Work item => Write out the full listing below exactly as given.

--------------------

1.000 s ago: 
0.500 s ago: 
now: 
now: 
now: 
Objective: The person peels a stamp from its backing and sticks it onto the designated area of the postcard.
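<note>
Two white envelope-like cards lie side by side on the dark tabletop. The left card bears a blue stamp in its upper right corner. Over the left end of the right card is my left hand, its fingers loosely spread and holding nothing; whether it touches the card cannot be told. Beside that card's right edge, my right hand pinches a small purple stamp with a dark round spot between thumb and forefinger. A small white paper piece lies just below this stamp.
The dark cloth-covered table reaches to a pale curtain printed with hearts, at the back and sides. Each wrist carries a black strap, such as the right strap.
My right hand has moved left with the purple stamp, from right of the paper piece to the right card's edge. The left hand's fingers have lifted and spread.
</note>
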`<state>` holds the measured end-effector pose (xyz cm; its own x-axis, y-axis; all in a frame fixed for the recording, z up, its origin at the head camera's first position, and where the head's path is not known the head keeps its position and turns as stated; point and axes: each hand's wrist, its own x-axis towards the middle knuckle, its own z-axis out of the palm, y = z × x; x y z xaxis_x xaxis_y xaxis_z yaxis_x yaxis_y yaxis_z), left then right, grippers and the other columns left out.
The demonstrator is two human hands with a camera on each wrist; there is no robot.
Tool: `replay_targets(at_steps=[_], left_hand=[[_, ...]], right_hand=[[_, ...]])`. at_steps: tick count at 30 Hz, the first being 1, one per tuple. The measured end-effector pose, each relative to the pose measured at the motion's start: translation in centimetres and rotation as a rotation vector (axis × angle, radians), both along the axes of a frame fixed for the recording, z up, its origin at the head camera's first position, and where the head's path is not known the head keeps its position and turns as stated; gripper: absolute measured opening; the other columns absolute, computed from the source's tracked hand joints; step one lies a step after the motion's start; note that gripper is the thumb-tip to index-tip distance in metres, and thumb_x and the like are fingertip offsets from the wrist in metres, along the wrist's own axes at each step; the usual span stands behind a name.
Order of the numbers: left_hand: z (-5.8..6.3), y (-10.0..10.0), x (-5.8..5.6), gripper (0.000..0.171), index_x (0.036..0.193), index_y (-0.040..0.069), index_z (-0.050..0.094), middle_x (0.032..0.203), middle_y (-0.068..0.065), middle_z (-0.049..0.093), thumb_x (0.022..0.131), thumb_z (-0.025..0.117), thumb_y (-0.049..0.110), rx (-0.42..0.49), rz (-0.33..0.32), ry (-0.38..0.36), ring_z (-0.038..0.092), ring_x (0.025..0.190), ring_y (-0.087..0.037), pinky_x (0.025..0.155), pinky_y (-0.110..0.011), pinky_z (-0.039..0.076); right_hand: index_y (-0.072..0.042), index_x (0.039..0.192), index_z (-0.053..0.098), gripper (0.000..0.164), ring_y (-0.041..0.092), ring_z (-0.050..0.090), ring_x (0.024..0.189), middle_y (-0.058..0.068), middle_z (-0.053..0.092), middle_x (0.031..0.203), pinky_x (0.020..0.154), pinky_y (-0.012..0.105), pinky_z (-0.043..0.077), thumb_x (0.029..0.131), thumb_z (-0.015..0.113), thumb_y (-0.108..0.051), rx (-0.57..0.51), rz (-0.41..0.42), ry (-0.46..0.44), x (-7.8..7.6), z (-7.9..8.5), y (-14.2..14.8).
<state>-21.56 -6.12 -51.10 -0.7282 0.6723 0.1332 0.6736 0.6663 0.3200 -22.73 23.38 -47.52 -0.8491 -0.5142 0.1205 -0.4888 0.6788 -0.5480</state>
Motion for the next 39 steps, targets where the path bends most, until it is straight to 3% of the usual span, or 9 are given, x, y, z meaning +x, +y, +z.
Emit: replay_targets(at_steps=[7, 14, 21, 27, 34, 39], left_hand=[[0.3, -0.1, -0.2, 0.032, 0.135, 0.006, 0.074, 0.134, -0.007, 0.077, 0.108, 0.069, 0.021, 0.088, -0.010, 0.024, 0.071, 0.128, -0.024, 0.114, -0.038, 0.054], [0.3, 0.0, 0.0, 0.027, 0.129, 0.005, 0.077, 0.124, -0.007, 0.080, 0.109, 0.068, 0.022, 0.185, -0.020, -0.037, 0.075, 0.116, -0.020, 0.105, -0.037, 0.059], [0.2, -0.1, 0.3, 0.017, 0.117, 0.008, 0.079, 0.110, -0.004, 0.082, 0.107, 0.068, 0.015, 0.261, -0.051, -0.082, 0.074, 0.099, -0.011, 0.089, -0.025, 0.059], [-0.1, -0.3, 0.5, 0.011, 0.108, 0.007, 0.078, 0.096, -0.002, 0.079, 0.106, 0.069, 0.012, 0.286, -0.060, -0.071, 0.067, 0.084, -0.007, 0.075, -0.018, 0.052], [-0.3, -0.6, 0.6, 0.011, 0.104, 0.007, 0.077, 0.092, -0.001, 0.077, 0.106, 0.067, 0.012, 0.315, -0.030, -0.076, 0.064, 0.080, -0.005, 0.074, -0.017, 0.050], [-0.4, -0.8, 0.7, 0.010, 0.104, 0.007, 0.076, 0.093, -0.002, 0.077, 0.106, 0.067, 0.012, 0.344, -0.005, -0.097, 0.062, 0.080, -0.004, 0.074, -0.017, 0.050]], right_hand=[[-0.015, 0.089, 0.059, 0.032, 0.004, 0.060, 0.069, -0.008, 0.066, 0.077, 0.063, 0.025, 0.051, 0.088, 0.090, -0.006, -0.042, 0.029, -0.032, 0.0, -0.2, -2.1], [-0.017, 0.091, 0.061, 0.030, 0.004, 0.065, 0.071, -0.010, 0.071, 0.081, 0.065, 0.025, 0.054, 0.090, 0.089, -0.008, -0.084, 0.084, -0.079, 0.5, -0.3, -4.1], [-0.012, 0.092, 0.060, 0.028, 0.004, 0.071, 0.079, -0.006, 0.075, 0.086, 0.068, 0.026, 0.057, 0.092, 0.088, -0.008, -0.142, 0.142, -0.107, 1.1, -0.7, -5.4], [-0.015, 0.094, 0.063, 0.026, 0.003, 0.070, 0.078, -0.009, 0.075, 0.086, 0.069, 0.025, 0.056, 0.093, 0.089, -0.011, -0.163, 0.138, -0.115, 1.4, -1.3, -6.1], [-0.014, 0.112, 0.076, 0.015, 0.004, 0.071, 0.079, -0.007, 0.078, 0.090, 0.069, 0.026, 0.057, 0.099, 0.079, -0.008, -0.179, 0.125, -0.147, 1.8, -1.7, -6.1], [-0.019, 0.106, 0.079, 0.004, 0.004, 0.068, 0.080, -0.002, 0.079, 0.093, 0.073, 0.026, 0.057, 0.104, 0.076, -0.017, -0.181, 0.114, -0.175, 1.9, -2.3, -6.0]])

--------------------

Answer to this problem =>
1.000 s ago: 
0.500 s ago: 
now: 
now: 
now: 
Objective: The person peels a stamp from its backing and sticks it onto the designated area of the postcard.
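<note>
Two white envelope-like cards lie side by side on the dark tabletop. The left card bears a blue stamp in its upper right corner. Over the left end of the right card is my left hand, its fingers loosely spread and holding nothing; whether it touches the card cannot be told. Beside that card's right edge, my right hand pinches a small purple stamp with a dark round spot between thumb and forefinger. A small white paper piece lies just below this stamp.
The dark cloth-covered table reaches to a pale curtain printed with hearts, at the back and sides. Each wrist carries a black strap, such as the right strap.
My right hand has moved left with the purple stamp, from right of the paper piece to the right card's edge. The left hand's fingers have lifted and spread.
</note>
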`<state>` holds the measured end-effector pose (xyz cm; its own x-axis, y-axis; all in a frame fixed for the recording, z up, its origin at the head camera's first position, and where the head's path is not known the head keeps its position and turns as stated; point and axes: each hand's wrist, its own x-axis towards the middle knuckle, its own z-axis out of the palm, y = z × x; x y z xaxis_x xaxis_y xaxis_z yaxis_x yaxis_y yaxis_z), left then right, grippers and the other columns left out.
The demonstrator is two human hands with a camera on each wrist; there is no robot.
Tool: `replay_targets(at_steps=[_], left_hand=[[_, ...]], right_hand=[[_, ...]])`. at_steps: tick count at 30 Hz, the first being 1, one per tuple. The measured end-effector pose, each relative to the pose measured at the motion's start: translation in centimetres and rotation as a rotation vector (axis × angle, radians), both along the axes of a frame fixed for the recording, z up, its origin at the head camera's first position, and where the head's path is not known the head keeps its position and turns as stated; gripper: absolute measured opening; the other columns absolute, computed from the source's tracked hand joints; step one lies a step after the motion's start; note that gripper is the thumb-tip to index-tip distance in metres, and thumb_x and the like are fingertip offsets from the wrist in metres, along the wrist's own axes at each step; the usual span stands behind a name.
Order of the numbers: left_hand: z (-5.8..6.3), y (-10.0..10.0), x (-5.8..5.6), gripper (0.000..0.171), index_x (0.036..0.193), index_y (-0.040..0.069), index_z (-0.050..0.094), middle_x (0.032..0.203), middle_y (-0.068..0.065), middle_z (-0.049..0.093), thumb_x (0.022..0.131), thumb_z (-0.025..0.117), thumb_y (-0.049..0.110), rx (-0.42..0.49), rz (-0.33..0.32), ry (-0.38..0.36), ring_z (-0.038..0.092), ring_x (0.025..0.190), ring_y (-0.087..0.037), pinky_x (0.025..0.155), pinky_y (-0.110..0.011), pinky_z (-0.039..0.076); right_hand: index_y (-0.072..0.042), index_x (0.039..0.192), index_z (-0.053..0.098), gripper (0.000..0.164), ring_y (-0.041..0.092), ring_z (-0.050..0.090), ring_x (0.024..0.189), middle_y (-0.058..0.068), middle_z (-0.053..0.092), middle_x (0.031..0.203), pinky_x (0.020..0.154), pinky_y (-0.012..0.105), pinky_z (-0.043..0.077), thumb_x (0.029..0.131), thumb_z (-0.015..0.113), thumb_y (-0.108..0.051), rx (-0.57..0.51), rz (-0.41..0.42), ry (-0.46..0.44), x (-7.8..7.6), z (-7.9..8.5), y (-14.2..14.8).
<state>-21.56 -6.12 -51.10 -0.7282 0.6723 0.1332 0.6736 0.6663 0.3200 -22.73 23.38 -47.52 -0.8491 -0.5142 0.1205 -0.4888 0.6788 -0.5480</state>
Motion for the next 39 steps, targets where the path bends most, until it is straight to 3% of the usual span, or 9 are given, x, y, z meaning +x, +y, +z.
Emit: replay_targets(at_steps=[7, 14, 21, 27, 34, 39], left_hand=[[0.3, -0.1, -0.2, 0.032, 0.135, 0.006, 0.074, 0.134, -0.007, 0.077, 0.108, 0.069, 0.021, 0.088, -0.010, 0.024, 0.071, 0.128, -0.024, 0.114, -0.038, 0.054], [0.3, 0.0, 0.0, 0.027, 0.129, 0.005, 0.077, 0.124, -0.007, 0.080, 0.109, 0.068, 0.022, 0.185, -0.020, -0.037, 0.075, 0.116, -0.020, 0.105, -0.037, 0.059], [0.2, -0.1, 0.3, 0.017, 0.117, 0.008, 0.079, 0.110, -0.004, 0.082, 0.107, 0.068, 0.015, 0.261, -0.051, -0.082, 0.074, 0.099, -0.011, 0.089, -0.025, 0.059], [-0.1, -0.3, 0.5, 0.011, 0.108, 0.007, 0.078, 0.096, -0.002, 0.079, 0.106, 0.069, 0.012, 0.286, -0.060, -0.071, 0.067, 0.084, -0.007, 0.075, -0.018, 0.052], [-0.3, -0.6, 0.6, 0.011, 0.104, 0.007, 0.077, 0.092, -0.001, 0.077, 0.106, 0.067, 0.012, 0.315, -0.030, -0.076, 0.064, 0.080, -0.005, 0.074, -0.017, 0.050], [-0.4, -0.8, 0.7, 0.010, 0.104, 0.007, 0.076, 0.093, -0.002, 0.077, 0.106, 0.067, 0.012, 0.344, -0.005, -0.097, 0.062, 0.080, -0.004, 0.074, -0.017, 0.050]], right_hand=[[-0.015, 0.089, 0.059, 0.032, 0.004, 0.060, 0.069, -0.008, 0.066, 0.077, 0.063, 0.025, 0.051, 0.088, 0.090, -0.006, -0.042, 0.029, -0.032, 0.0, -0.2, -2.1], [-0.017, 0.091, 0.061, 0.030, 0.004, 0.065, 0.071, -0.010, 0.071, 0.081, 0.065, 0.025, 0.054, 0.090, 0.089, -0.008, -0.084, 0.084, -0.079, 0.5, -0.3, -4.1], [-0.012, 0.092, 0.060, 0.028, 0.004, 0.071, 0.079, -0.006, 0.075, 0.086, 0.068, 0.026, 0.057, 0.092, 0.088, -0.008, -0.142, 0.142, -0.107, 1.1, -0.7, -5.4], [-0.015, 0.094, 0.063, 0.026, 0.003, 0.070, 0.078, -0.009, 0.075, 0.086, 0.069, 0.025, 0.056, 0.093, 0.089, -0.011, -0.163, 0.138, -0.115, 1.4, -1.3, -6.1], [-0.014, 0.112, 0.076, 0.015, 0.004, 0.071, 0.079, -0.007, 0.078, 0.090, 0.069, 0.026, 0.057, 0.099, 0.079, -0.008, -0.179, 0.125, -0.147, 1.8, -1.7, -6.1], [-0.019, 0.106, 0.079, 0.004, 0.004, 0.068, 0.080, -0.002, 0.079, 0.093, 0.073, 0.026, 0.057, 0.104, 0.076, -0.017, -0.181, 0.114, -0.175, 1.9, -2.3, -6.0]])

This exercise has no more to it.